**DESCRIPTION OF THE TASK:** There is material below. Print exactly the lines starting at the line with "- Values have" and ending at the line with "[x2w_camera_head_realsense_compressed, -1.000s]", ends included, and no others.

[Start of section]

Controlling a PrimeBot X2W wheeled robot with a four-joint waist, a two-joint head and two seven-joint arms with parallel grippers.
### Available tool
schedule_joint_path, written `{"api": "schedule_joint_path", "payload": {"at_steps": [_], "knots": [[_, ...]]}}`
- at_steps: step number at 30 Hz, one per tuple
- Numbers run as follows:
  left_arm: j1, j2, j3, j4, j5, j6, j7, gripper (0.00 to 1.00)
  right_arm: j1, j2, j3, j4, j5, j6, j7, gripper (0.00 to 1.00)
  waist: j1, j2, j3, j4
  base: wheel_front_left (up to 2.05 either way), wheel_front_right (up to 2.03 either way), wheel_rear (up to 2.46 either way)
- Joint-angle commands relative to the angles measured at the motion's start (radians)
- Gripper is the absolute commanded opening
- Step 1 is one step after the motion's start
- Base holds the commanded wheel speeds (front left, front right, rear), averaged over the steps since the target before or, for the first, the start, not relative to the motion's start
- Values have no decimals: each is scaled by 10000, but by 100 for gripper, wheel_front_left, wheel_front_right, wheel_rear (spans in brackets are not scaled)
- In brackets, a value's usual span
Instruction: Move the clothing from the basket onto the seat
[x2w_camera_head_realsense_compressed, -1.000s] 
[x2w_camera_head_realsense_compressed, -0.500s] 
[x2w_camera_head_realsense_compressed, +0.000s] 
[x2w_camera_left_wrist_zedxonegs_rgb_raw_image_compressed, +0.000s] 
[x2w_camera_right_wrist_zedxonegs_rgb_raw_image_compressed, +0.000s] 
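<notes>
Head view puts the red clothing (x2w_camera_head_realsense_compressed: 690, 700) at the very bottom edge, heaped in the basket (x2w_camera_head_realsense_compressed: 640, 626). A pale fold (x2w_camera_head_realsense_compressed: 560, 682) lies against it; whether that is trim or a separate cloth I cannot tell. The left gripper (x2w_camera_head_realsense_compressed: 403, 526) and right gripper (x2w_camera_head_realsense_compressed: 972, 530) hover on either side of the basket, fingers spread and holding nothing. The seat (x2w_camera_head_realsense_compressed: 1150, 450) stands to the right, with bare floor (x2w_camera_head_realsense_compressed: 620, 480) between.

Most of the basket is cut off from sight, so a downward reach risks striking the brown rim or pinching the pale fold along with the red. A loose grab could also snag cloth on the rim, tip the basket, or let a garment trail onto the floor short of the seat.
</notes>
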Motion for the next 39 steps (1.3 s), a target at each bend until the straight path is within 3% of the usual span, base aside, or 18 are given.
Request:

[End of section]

**RESULT OF THIS EXERCISE:**
- Values have no decimals: each is scaled by 10000, but by 100 for gripper, wheel_front_left, wheel_front_right, wheel_rear (spans in brackets are not scaled)
- In brackets, a value's usual span
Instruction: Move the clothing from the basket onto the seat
[x2w_camera_head_realsense_compressed, -1.000s] 

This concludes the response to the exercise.